→ WORK REQUIRED
When you reach the line that contains "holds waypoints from", begin copying exactly, and continue through the last line of the data; no pictures belong in the copy.

**** INFORMATION SHOWN

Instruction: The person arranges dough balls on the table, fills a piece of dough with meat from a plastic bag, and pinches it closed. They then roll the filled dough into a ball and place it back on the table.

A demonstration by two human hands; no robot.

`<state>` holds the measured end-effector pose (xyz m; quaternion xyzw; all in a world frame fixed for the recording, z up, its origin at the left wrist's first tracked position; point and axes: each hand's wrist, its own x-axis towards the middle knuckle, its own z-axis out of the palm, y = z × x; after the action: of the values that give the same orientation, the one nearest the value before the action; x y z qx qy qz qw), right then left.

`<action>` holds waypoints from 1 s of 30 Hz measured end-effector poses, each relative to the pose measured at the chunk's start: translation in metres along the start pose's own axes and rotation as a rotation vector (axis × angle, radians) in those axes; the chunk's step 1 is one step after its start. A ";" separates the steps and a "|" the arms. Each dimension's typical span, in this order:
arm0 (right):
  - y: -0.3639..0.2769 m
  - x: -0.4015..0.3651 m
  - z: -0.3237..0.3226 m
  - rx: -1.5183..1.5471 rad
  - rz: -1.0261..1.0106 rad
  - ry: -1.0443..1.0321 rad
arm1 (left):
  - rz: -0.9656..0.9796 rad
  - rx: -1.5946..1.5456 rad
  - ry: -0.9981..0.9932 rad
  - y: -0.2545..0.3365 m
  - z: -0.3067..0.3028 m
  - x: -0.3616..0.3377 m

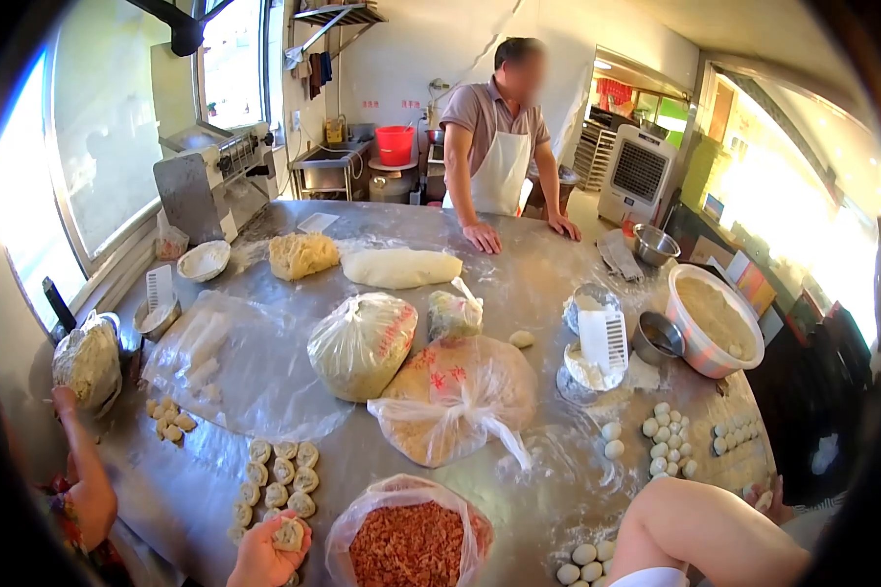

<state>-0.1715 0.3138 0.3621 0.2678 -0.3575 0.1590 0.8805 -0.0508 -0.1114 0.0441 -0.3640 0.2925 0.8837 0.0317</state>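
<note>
My left hand is closed around a small pleated dough bun at the bottom of the view. Just beyond it, several similar buns stand in rows on the steel table. To the right of the hand, an open plastic bag holds reddish minced filling. At the lower right a bare bent arm with a white sleeve, apparently my right arm, crosses the view with its elbow up; no hand of it shows. Near that elbow lie round dough balls.
Bagged dough, a flattened tied bag and a dough log occupy mid-table. A tub of flour-like powder stands right. A person in an apron leans opposite. Others' hands show at the left and right.
</note>
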 end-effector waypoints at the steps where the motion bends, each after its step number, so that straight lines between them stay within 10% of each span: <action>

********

→ ANSWER TO THIS PROBLEM
`<action>` holds waypoints from 1 s of 30 Hz measured end-effector poses, each relative to the pose measured at the chunk's start: translation in metres along the start pose's own axes and rotation as a rotation vector (axis × angle, radians) in those axes; the chunk's step 1 is one step after its start. A ";" separates the steps and a "|" the arms. Each dimension's typical span, in this order:
arm0 (right):
  - y: -0.3639..0.2769 m
  - x: -0.4015..0.3651 m
  - z: -0.3237..0.3226 m
  - rx: -1.5183..1.5471 rad
  - rz: -1.0261..1.0106 rad
  - ry: -1.0443..1.0321 rad
arm1 (left):
  - rz: -0.9656..0.9796 rad
  - rx: -1.5946..1.5456 rad
  - ry: -0.9981..0.9932 rad
  - y: -0.2545..0.3365 m
  - z: -0.3067..0.3028 m
  - x: -0.3616..0.3377 m


<state>-0.1715 0.3138 0.3621 0.2678 -0.3575 0.1590 0.8805 -0.0508 -0.1114 0.0441 -0.3640 0.2925 0.8837 0.0317</state>
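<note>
My left hand is closed around a small pleated dough bun at the bottom of the view. Just beyond it, several similar buns stand in rows on the steel table. To the right of the hand, an open plastic bag holds reddish minced filling. At the lower right a bare bent arm with a white sleeve, apparently my right arm, crosses the view with its elbow up; no hand of it shows. Near that elbow lie round dough balls.
Bagged dough, a flattened tied bag and a dough log occupy mid-table. A tub of flour-like powder stands right. A person in an apron leans opposite. Others' hands show at the left and right.
</note>
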 end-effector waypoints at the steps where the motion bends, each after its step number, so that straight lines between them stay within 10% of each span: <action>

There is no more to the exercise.